→ **TASK REQUIREMENTS**: Write out every line below with no difference at all.

→ **DATA EXCERPT**:
▬▬▬▬▬▬

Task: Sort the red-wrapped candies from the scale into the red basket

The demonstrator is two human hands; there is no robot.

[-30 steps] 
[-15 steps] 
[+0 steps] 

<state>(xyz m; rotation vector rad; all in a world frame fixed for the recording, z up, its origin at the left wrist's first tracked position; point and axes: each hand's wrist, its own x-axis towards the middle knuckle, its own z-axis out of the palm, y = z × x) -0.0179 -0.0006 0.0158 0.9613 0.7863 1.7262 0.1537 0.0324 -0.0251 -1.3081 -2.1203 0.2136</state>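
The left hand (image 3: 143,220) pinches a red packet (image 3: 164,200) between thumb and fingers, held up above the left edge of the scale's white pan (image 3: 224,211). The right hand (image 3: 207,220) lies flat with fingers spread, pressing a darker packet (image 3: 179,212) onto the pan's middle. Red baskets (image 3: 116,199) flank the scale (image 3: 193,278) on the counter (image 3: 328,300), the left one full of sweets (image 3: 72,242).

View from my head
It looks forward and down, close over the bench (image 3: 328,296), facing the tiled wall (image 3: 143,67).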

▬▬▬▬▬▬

→ **TASK OUTPUT**:
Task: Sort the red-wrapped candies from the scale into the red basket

The demonstrator is two human hands; there is no robot.

[-30 steps] 
[-15 steps] 
[+0 steps] 

<state>(xyz m; rotation vector rad; all in a world frame fixed for the recording, z up, its origin at the left wrist's first tracked position; point and axes: each hand's wrist, its own x-axis towards the middle knuckle, its own z-axis out of the palm, y = z × x) -0.0179 -0.0006 0.0158 0.9613 0.7863 1.7262 0.1537 0.0324 -0.0251 -1.3081 -2.1203 0.2136</state>
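The left hand (image 3: 143,220) pinches a red packet (image 3: 164,200) between thumb and fingers, held up above the left edge of the scale's white pan (image 3: 224,211). The right hand (image 3: 207,220) lies flat with fingers spread, pressing a darker packet (image 3: 179,212) onto the pan's middle. Red baskets (image 3: 116,199) flank the scale (image 3: 193,278) on the counter (image 3: 328,300), the left one full of sweets (image 3: 72,242).

View from my head
It looks forward and down, close over the bench (image 3: 328,296), facing the tiled wall (image 3: 143,67).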

There is nothing further to this exercise.